This post is written in honour of the parents who have shared their stories of loss with me, miscarriages consisting of the bulk of them. While I didn’t suffer a miscarriage, Henry’s disease is so rare that I doubt I’ll ever meet another parent who has lost a child to osteogenesis imperfecta type 2. Losing a child, no matter how the loss occurred, is absolutely devastating, and needs to be recognized by your friends and family.
I’ve been in contact with some parents whose children are suffering a terminal condition, and if it’s anything like the few days I spent between wondering, finding out, and deciding what to do about Henry, I can assure the rest of the world for you that these days are difficult and dark, but also that you are tenacious and brave.
If you’re not one of these parents, and you don’t know what to say to us, that’s OK. We were like you before our own losses. I came across a post yesterday that brilliantly summarized what to say, and what not to say to those of us who have lost a child. Please have a read here.
If you have lost a child, the book “When your child dies” by Nagel and Clark is very helpful. It validates every type of child loss in short, succinct paragraphs, and gives empowering healing tools for parents, like breathing techniques, creating memorials for your child, honouring important dates, expressing and accepting your grief no matter what form it’s in (sorrow, anger, regret, relief), and imagining what you want in the future (for me, that idea is far-fetched right now, but I’m glad its covered in the book).
This book brought on a wave of shock when it was given to me because the fact that I now owned it meant that my baby was dead. I knew that I gave birth to Henry in the hospital several days prior, and I knew that he wasn’t alive when he was born, but this book was a physical recognition of my devastation and loss.
We all grieve differently, but one thing I have had in common with some parents who have shared their stories with me is that messages of faith actually do not help. Hearing that it wasn’t meant to be makes me feel like I just lucked out of winning at a gambling machine. Hearing that losing a child or having a sick child was “given” to us because “God knew we could handle it” is a crock of shit to me. And anything that tries to make this event cute, like, now I have a little angel watching over me, is actually quite painful to hear, and diminishes my experience. These are covered in the article that I mentioned above. But if spiritual and faith-based messages help, that’s great – you have to take what works for you. But because I don’t believe in that, it doesn’t work for me. And if you’ve expressed any of these to me, I still thank you for it, because there’s no way for you to know what I need to hear. Not even I know sometimes.
I spent time searching for support groups online, and I came across a few websites that I found beautiful, inspiring, and made me feel as though I wasn’t alone.
Still Standing Magazine posts articles, stories, resources, special dates and more. They publish poems weekly on Sundays, and often have calls for submissions for stories, which I hope to participate in one day.
Small Bird Studios and Carly Marie Project Heal are amazing sites run by two mothers finding ways to express their grief. I think they know each other, too. Each site is beautiful, and reach out to parents through crafts, sharing stories of loss, and recognizing important dates for parents of loss worldwide. I sing praises for these women. They have been a real source of comfort for me. Carly Marie has worked to have international days of awareness for infant loss and infertility. The entire month of October is Pregnancy and Infant Loss Awareness Month, and her beautiful work has helped push this month and its pinnacle date, October 15, into the spotlight.
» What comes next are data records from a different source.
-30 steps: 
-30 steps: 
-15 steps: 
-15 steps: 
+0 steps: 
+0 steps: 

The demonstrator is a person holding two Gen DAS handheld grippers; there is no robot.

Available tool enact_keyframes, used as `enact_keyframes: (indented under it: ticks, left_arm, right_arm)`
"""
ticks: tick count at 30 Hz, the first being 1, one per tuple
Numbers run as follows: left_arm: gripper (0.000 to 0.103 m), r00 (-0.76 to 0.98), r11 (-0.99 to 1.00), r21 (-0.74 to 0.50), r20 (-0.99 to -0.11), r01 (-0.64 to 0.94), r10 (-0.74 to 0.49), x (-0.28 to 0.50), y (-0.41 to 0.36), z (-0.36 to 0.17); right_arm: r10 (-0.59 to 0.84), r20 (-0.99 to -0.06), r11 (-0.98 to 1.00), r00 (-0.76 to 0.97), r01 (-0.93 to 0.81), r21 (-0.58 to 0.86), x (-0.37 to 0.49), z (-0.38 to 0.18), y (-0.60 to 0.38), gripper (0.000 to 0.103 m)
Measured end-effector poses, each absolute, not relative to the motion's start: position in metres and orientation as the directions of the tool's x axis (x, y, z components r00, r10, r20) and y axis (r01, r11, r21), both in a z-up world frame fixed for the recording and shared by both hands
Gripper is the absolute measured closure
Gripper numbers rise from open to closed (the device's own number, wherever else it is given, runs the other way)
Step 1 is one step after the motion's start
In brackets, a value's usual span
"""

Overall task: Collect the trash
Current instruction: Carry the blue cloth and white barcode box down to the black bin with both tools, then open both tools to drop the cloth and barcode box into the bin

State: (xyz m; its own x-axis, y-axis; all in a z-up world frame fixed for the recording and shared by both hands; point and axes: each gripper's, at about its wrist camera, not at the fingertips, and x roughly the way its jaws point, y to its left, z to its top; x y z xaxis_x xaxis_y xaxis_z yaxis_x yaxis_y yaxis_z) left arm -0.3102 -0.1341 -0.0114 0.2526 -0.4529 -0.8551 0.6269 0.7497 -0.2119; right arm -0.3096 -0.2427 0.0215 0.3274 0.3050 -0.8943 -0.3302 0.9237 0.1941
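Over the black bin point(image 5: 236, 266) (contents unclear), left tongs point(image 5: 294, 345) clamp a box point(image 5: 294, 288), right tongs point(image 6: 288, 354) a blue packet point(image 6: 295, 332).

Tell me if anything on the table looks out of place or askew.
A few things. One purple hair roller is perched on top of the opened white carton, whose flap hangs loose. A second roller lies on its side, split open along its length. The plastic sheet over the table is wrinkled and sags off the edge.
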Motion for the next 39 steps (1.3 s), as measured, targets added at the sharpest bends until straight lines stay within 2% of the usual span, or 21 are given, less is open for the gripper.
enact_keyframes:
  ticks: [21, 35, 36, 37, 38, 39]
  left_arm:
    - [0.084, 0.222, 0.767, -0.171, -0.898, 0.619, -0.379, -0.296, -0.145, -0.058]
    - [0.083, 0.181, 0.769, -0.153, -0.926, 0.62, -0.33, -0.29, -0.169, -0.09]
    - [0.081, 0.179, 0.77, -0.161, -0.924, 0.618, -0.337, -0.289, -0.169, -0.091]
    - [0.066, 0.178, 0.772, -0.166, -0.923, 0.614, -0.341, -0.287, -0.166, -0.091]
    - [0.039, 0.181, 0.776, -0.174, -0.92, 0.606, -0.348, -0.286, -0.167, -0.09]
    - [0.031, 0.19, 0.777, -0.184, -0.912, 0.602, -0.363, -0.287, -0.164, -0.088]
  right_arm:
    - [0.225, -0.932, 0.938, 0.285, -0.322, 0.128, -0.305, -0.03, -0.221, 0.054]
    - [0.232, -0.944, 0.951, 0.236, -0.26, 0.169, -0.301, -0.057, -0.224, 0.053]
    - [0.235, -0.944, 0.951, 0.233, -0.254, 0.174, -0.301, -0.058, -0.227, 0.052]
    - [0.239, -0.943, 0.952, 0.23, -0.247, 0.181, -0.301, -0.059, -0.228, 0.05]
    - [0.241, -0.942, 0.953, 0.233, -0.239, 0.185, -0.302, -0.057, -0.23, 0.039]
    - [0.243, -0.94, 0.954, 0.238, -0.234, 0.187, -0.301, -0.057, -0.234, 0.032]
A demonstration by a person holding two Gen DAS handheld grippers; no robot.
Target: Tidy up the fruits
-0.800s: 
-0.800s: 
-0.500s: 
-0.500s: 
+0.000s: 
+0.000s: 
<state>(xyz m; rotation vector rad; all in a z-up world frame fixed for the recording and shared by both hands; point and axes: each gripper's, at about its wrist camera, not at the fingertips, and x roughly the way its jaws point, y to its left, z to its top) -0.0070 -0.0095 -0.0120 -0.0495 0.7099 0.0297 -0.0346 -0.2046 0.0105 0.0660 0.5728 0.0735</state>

I have isolated myself for nearly a month, but I have rarely felt alone thanks to the resources I have mentioned, and the constant flow of love and support I’ve felt from friends, family and colleagues.
As one parent who shared her story of loss with me said, the more we talk about our experiences, the more comfort we can feel. Whether you have fertility complications, have had miscarriages, stillbirths, have a child who is living but you don’t know for how long, had a child who was only with you for too short a time, or you’re like us and had to choose to end your child’s life due to a fatal genetic disease, you are unique, but you aren’t alone.